Whether the play of the two rookies translates into victories remains to be seen, but there's no denying Dart and Skattebo have brought live to the Giants.
There’s a clip from last week’s dramatic Giants win over the Super Bowl champion Eagles that perfectly sums up the new mentality taking root in New York’s locker room. Rookie quarterback Jaxson Dart, fresh off throwing for one touchdown and rushing for another, spots rookie running back Cam Skattebo, and bellows like a delirious grizzly bear. Skattebo bellows back, and the two butt heads live on camera. It’s ridiculous, it’s absurd, it’s glorious.
Ladies and gentlemen, your 2025 New York Giants:
👹👹👹 pic.twitter.com/a55ZrwZrTn
— New York Giants (@Giants) October 10, 2025
Dart is a longhaired SEC-by-way-of-Utah first-round slinger who leaped into the starting job when it became clear in September that Russell Wilson wasn’t a fit. He’s treating NFL football like it’s a Friday night and he’s the God of the Gridiron, right up to and including high-fiving a ref after a touchdown (see below).
Skattebo, meanwhile, is a human Church Burp, pure id who seems to live his life by the simple mantra of “what would be the most kick-ass thing to do right this moment?” The Giants’ own scouting report called Skattebo a “carnage creator," which is pretty much the best assessment you could hope for. He’s become a meme too; search for “Skattebo runs like” on your favorite social media, or just watch him throw himself into defensive lines like they owe him money:
Skattebo is a HAMMER at the goal line. Giants extend the lead!
— NFL (@NFL) October 10, 2025
PHIvsNYG on Prime Video
Also streaming on @NFLPluspic.twitter.com/AIo7o28xgg
And their names, man. Their names! If you wrote a screenplay with a blonde quarterback named “Jaxson Dart” and a swerving bowling ball named “Skattebo,” you’d get it thrown back in your face for being too on-the-nose.
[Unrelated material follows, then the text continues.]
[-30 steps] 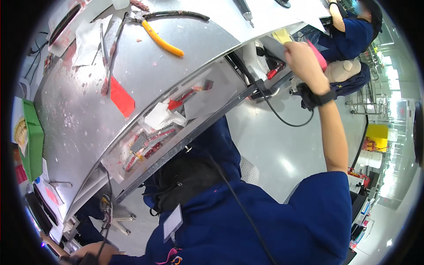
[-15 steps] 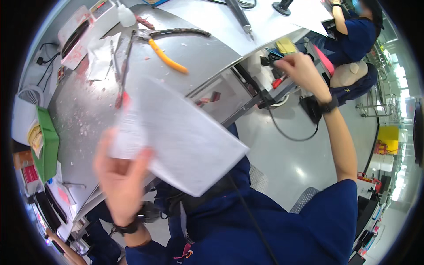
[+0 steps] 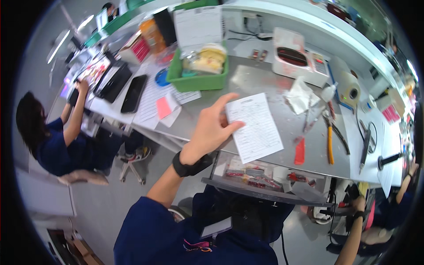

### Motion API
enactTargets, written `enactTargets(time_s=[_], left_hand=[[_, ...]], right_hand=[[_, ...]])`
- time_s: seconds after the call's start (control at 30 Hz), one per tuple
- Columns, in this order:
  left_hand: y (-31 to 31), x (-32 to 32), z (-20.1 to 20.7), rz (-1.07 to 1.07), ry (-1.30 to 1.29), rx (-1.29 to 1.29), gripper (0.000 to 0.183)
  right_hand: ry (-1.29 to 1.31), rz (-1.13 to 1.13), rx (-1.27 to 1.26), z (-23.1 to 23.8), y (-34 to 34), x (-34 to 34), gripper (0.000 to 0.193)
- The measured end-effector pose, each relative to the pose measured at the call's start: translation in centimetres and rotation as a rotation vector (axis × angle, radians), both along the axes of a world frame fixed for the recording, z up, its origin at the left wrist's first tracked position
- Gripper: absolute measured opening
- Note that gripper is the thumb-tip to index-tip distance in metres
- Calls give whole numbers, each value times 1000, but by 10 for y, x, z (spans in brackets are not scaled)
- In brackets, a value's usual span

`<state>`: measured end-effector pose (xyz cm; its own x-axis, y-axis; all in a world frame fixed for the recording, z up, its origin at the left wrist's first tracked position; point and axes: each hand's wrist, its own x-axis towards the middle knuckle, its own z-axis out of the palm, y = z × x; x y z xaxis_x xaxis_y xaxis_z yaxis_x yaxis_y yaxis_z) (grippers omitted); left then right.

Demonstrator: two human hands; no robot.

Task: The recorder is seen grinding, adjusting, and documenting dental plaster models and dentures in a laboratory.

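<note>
My left hand (image 3: 213, 126) is over the metal worktop (image 3: 251, 77), with thumb and fingers closed on the left edge of a white printed sheet (image 3: 256, 128). The sheet's small lines face up. Far to the lower right, my right hand (image 3: 358, 204) reaches down beside the table, next to a black object (image 3: 352, 192). Its fingers are small and partly hidden, so I cannot make out a grip. Right of the sheet lie a red strip (image 3: 300, 152) and pliers (image 3: 330, 141) with an orange handle showing.
An open drawer (image 3: 269, 194) with several small packets juts out under the table's front edge. A green bin (image 3: 198, 84), a stained white box (image 3: 291, 66) and crumpled tissue (image 3: 301, 95) stand or lie farther back. A phone (image 3: 134, 93) lies left; a co-worker (image 3: 57, 132) sits beyond.
My view has swung left. The sheet, blurred and tilted before with a large blank white face showing, now appears smaller with its printed side up in my left hand. My right hand remains low at the right.
</note>
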<state>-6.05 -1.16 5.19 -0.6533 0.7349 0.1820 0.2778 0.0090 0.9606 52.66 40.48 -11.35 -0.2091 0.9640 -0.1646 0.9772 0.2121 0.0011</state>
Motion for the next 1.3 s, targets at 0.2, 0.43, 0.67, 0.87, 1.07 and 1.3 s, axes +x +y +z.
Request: enactTargets(time_s=[0.2,0.43,0.67,0.87,1.07,1.3], left_hand=[[7,-20,-7,68,163,96,64],[-12,-27,-24,3,334,85,62],[-12,-26,-26,-105,449,43,58],[-12,-27,-28,-154,514,19,64],[-12,-30,-24,-137,728,-84,65],[-2,-30,-25,-178,733,-65,65]], right_hand=[[-187,49,168,-41,33,53,35],[469,-527,-163,10,5,-32,7],[1331,-843,-666,114,-99,-51,10],[1237,-127,-102,167,-183,-124,7],[1322,327,-331,203,-274,-348,12],[1229,699,-599,181,-276,-461,7]])
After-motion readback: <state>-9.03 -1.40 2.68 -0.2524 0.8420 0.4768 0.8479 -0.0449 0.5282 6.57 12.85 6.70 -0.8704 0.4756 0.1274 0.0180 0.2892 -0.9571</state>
Statistically, Dart and Skattebo are still building their foundations. Skattebo’s 56.3 yards per game average ranks 19th in the league, though he is tied for fifth with 24 first-down runs, and third with five rushing touchdowns. (He doesn’t get many yards, but the ones he does are important, in other words.) Dart’s progress has been slower, since the quarterback position is a scalpel to the running back’s sledgehammer. But they’re bringing a spark that can’t be measured, not even by NextGen Stats.
“They’re very competitive individuals who have a lot of pride, toughness and belief in themselves, and I think that’s important for any team when you have players like that,” head coach Brian Daboll said after the Giants upset the defending champion Eagles. “They care about their teammates, they prepare very diligently, and I trust them a lot out on the field.”
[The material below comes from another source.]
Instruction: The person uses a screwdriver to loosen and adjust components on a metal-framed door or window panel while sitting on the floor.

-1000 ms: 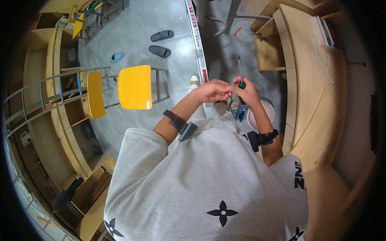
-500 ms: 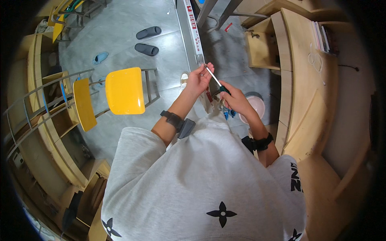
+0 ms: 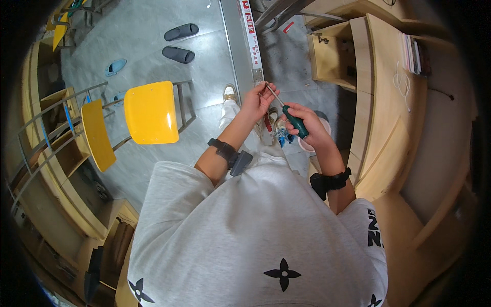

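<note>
A screwdriver [image 3: 295, 123] with a dark green handle and a thin metal shaft is gripped by my right hand [image 3: 316, 134]. Its shaft slants up and left, with the tip at the fingers of my left hand [image 3: 255, 104]. Those left fingers are curled and pinched together around the tip; whether a small part sits between them cannot be made out. Just beyond the left hand is the end of a long grey metal beam [image 3: 240, 46], which carries a white strip with red printed marks [image 3: 249, 30].
A yellow chair [image 3: 151, 112] stands at the left, with dark slippers [image 3: 181, 32] and a blue slipper [image 3: 115, 67] on the tiled floor. To the right is a wooden desk [image 3: 383, 66] with an open cabinet [image 3: 327, 56], books [image 3: 413, 53] and a white cable [image 3: 402, 84]. A pink basin [image 3: 325, 125] sits behind my right hand.
My right hand has turned and opened its grip a little, so more of the green handle shows. The left fingers stay by the tip. The whole view has shifted slightly.
</note>
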Tool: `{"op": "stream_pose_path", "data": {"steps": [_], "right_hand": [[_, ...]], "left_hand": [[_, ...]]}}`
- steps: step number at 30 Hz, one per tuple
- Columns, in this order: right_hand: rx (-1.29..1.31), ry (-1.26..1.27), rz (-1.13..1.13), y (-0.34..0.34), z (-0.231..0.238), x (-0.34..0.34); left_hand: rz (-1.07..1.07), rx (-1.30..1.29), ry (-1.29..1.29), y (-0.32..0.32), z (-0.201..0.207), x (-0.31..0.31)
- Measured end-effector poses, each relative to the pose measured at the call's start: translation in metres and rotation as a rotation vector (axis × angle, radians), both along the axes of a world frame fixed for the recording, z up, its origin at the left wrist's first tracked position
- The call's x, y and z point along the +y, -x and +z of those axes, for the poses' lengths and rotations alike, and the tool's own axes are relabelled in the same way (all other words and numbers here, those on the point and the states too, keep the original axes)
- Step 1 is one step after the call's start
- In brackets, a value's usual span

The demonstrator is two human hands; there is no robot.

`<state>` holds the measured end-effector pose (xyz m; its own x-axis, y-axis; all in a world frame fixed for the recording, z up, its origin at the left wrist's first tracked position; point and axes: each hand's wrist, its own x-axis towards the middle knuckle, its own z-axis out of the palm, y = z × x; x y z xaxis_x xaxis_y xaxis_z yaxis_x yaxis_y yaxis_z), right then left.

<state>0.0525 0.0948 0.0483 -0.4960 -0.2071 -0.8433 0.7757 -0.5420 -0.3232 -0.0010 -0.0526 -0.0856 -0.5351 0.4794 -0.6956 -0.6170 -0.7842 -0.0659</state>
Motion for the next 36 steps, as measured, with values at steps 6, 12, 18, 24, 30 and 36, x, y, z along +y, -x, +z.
{"op": "stream_pose_path", "data": {"steps": [6, 12, 18, 24, 30, 36], "right_hand": [[0.308, -0.732, 0.414, 0.002, -0.004, -0.017], [0.854, -1.449, 0.705, 0.018, 0.017, -0.034], [0.886, -1.523, 0.769, 0.038, 0.017, -0.043], [0.898, -1.488, 0.828, 0.055, 0.013, -0.049], [0.905, -1.471, 0.874, 0.063, 0.007, -0.049], [0.952, -1.48, 0.911, 0.074, 0.003, -0.05]], "left_hand": [[0.162, -0.172, 0.049, 0.007, -0.028, 0.01], [0.24, -0.305, 0.018, 0.014, -0.036, 0.023], [0.338, -0.376, -0.03, 0.028, -0.027, 0.022], [0.382, -0.338, -0.055, 0.034, -0.039, 0.019], [0.396, -0.386, -0.037, 0.039, -0.036, 0.016], [0.405, -0.412, -0.03, 0.041, -0.037, 0.015]]}}
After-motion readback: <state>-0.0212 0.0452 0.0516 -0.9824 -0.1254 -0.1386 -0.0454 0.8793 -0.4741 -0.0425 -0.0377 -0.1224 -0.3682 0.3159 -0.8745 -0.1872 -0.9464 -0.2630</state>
That’s the right thing for a head coach to say, but it’s not necessarily the right way to frame it. You don’t “trust” players like Dart and Skattebo, you unleash them. You let them cook, as the saying goes, until the rest of the league figures them out and until you can get them some more help, whether that’s two weeks or two seasons from now.
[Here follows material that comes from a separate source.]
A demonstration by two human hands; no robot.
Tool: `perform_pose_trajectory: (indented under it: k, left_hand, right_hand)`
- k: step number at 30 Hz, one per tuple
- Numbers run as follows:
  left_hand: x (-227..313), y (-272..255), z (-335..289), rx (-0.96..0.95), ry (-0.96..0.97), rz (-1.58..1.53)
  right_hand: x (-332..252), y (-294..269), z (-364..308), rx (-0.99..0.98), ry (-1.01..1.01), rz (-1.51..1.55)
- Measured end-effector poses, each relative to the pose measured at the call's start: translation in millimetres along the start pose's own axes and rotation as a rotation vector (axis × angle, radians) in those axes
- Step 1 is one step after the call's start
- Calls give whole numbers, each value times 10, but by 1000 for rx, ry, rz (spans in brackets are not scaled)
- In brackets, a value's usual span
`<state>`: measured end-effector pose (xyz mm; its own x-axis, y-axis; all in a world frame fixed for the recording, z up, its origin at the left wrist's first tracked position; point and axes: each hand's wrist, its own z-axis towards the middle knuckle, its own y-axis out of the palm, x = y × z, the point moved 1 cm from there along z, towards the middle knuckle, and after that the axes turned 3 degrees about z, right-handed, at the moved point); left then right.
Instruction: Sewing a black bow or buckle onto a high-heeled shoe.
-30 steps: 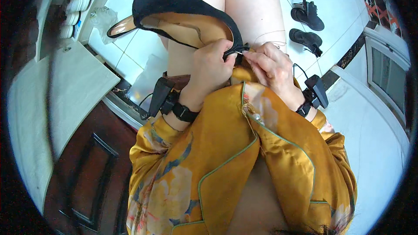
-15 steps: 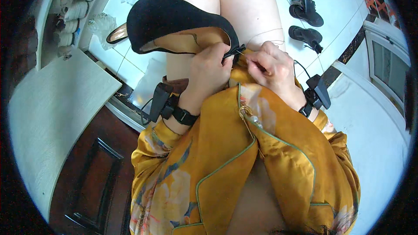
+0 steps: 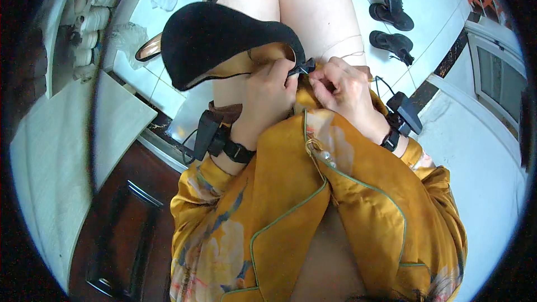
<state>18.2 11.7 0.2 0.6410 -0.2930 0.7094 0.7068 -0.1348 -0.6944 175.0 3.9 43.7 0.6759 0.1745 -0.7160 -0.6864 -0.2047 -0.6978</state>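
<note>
Left hand (image 3: 267,96) grips the black high-heeled shoe (image 3: 218,47) at its heel; right hand (image 3: 348,86) fingers pinch a small black bow (image 3: 305,67) there; attachment appears unfinished; thread (image 3: 342,45) trails.

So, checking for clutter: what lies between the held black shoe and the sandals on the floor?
Head view: only the person's bare legs lie between the black shoe and the sandals.

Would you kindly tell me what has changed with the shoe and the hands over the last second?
The black high-heeled shoe has swung its toe from pointing left toward pointing up, showing more dark upper. The left hand still holds its heel end and the right hand still pinches at the small black bow. The sandals stayed put.
</note>
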Motion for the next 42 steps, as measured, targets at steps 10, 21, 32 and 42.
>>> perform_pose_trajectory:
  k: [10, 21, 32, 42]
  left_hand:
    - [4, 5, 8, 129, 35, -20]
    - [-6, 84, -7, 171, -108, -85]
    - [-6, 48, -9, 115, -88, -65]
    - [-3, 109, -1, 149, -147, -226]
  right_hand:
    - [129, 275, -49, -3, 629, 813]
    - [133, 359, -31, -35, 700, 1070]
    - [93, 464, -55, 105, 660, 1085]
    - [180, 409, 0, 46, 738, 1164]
The Giants were once the province of true psychopaths like Lawrence Taylor and Bill Parcells, men with souls of pigskin. But their 21st-century avatar remains the vanilla-milkshake-and-mayonnaise-sandwich that is Eli Manning, a quarterback who won them two Super Bowls while studiously avoiding the escape of a single stray emotion.
New York has toiled away under a succession of Serious Football Men — Tom Coughlin, Pat Shurmur, Joe Judge, Daboll — and what has it gotten them? Just two playoff appearances and a single win in the past 13-and-counting seasons, that’s it. And those two magical Eli-led Super Bowl seasons recede farther into the distance every year.
So why not give weirdness a chance? Why not lean into this strange brew of lunatic charisma for as long as it lasts? These two are wheelbarrows of social media clicks, if nothing else. Whether that translates to football success remains to be seen, but hey, nothing else has worked lately, right?
In response to one of several questions about Dart and Skattebo on Friday, Daboll gave a perfect Serious Football Man answer: “I have a lot of faith in those two young guys, I think that’s well documented,” he said. “But I want to focus more on our football team and I know that’s how they would want it too. Do their job, lunch pail mentality, improve on the things that they can improve on. But they play with an edge and they play with a style that we want our team to play with.”
Since Dart took over as starter, the Giants are 2-1, dealing two playoff-contending teams — the Chargers and Eagles — their first loss of the season. This being the Giants, of course, those two wins sandwich an inexplicable loss to one of the worst teams in the league, the New Orleans Saints.
The next seven weeks on New York’s schedule feature the Broncos, an Eagles rematch, the 49ers, the Packers, the Lions and the Patriots, with only the Bears in there as a (possible) break. That’s a lot for anyone to handle, much less a couple pups possibly visiting many of these stadiums for the first time.
There are, most likely, more blue tent visits than Big Blue wins in their future. But it’s going to be a hell of a ride, one way or another.